--- Aim of the task ---
Line by line, repeat the material below exactly and skip the images.

------------------------------

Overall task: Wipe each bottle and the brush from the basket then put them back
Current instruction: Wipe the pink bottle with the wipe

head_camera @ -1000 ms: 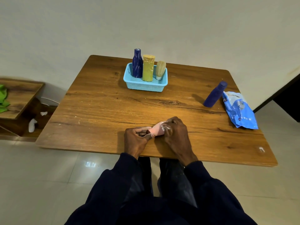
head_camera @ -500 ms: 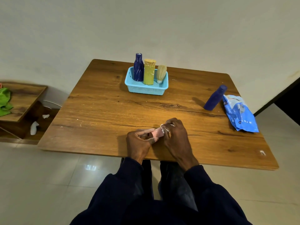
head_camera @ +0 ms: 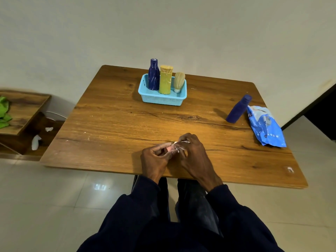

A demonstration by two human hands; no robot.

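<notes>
One head-worn wide-angle view, forward and down, close over the table [head_camera: 112, 128].

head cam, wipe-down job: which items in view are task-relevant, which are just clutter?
Job: left hand and right hand holding a pink item and white wipe; basket with patterned bottle, yellow bottle, brush; blue bottle on the table; probably the blue packet.
Lying about: green cloth, white scraps at the side shelf.

Left hand [head_camera: 154, 160] and right hand [head_camera: 195, 157] grip a pink bottle [head_camera: 170, 148] over the table [head_camera: 109, 124].
</notes>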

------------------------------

--- Solved exercise ---
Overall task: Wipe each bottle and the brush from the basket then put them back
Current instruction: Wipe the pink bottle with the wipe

head_camera @ -1000 ms: 
head_camera @ -500 ms: 
head_camera @ +0 ms: 

A demonstration by two human hands; no robot.

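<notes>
One head-worn wide-angle view, forward and down, close over the table [head_camera: 112, 128].

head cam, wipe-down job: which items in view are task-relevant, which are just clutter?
Job: left hand and right hand holding a pink item and white wipe; basket with patterned bottle, yellow bottle, brush; blue bottle on the table; probably the blue packet.
Lying about: green cloth, white scraps at the side shelf.

Left hand [head_camera: 154, 160] and right hand [head_camera: 195, 157] grip a pink bottle [head_camera: 170, 148] over the table [head_camera: 109, 124].
</notes>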

There is nothing more to add to this answer.